Of course when I try to lemmatize my document it returns a lot of text I don't need at the moment, how can I just obtain the lemma? I'm aware I could possibly extract the word from the dictionary but it takes a lot of time as it is, what I want to avoid is giving the fuction extra work.
Thank you in advance.
I'm not entirely sure yet, but from what I've seen, it appears that Stanza's pipeline generates a nested structure in which each sentence is a list of tokens, and each token is akin to a dictionary containing various attributes such as ID, text, lemma, and so on.
It is easy to extract the lemmas by navigating this nested structure.
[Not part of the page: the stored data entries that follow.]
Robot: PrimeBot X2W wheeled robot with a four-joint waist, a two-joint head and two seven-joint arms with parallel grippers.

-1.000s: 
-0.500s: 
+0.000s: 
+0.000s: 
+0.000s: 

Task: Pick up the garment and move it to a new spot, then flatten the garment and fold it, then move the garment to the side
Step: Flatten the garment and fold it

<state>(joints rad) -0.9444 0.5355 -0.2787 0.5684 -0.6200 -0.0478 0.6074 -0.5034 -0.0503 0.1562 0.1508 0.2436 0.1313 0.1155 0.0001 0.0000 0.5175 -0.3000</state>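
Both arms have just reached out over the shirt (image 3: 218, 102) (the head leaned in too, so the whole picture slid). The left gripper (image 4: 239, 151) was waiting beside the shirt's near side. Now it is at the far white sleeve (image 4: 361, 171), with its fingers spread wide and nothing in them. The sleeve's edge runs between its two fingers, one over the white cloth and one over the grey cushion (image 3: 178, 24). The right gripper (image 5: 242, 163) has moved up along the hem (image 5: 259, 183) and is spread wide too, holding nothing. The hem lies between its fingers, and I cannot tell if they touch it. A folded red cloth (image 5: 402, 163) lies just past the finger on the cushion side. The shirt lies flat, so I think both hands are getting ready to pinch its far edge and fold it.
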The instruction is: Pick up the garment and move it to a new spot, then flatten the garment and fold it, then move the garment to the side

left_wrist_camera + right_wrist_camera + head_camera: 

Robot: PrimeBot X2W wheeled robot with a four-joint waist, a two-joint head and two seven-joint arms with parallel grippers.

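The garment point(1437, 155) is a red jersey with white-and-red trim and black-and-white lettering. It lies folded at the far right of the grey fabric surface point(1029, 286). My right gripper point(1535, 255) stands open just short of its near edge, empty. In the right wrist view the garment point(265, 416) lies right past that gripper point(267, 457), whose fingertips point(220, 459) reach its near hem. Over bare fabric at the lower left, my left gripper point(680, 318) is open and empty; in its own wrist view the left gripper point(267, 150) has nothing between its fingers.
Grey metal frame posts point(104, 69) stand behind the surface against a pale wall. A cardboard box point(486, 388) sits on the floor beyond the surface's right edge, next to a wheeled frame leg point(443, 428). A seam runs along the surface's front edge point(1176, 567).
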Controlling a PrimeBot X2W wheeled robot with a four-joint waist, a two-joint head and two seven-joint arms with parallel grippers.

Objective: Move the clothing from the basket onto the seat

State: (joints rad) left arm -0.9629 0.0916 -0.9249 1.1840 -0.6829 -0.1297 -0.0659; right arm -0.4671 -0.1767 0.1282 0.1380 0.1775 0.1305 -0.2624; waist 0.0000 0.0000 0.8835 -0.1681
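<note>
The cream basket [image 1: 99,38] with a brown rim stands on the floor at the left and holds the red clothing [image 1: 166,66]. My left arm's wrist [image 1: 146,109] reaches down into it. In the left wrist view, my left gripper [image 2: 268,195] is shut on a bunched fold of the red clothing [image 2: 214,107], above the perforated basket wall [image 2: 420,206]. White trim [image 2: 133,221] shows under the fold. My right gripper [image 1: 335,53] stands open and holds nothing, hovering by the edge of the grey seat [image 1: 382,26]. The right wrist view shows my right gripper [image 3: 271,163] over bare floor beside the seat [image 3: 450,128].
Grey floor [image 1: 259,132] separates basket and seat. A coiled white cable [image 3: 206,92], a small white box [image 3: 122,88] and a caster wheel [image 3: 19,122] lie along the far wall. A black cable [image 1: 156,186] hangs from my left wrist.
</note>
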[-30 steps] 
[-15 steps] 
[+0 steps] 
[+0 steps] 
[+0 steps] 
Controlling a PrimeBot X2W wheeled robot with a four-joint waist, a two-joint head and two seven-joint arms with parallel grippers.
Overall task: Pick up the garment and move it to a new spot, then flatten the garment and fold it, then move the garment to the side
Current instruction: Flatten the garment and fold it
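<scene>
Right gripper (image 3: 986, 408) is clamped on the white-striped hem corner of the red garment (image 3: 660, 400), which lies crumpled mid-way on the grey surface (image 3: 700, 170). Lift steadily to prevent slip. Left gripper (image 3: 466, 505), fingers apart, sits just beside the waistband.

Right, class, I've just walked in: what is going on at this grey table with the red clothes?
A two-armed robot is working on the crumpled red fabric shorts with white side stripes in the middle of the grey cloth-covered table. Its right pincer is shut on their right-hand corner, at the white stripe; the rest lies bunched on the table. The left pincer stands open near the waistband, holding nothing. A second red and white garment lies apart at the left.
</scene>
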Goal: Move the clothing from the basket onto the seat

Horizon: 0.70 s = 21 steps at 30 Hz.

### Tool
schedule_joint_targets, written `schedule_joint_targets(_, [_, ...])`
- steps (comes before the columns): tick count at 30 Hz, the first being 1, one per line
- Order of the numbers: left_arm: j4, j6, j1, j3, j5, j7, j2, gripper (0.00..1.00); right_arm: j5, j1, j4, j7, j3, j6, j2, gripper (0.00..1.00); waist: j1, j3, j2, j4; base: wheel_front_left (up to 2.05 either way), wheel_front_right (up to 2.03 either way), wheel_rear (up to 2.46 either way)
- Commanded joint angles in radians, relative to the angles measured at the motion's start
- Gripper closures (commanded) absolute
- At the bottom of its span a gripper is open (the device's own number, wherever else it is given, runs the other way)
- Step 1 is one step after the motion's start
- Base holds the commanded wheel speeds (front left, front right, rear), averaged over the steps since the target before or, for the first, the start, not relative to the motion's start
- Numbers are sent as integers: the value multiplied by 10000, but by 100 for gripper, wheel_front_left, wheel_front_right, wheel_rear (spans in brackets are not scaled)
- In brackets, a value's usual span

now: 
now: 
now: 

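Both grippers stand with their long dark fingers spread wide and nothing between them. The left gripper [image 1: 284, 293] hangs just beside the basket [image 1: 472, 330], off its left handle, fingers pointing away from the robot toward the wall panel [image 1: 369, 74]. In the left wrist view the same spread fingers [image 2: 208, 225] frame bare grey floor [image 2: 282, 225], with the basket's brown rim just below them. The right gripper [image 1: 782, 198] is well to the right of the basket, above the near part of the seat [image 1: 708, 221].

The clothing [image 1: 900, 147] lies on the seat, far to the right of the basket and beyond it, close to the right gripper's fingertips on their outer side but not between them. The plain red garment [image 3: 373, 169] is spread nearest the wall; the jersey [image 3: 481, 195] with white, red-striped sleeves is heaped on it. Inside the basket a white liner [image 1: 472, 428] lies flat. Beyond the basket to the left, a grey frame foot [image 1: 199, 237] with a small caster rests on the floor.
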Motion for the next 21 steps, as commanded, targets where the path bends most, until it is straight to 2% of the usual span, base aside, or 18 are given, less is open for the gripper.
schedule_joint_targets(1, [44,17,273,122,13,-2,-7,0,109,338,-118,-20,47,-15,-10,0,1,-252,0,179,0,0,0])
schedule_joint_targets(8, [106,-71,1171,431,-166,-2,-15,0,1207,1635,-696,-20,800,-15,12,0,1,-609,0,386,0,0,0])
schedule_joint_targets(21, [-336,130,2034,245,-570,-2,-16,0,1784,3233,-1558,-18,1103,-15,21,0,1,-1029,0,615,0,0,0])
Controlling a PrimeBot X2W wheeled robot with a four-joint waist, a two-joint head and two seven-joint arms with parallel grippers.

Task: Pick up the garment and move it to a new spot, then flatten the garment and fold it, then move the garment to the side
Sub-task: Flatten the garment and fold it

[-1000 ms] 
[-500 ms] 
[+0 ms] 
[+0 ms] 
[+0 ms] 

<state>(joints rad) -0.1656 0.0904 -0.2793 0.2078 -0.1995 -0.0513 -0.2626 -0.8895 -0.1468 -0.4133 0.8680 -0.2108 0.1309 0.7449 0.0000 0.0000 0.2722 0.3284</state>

Here's how I've done it.
stanza.download('es', package='ancora', processors='tokenize,mwt,pos,lemma', verbose=False)
stNLP = stanza.Pipeline(processors='tokenize,mwt,pos,lemma', lang='es', use_gpu=True)
doc = stNLP('me hubiera gustado mas “sincronia” con la primaria')
lemmas = [word.lemma for t in doc.iter_tokens() for word in t.words]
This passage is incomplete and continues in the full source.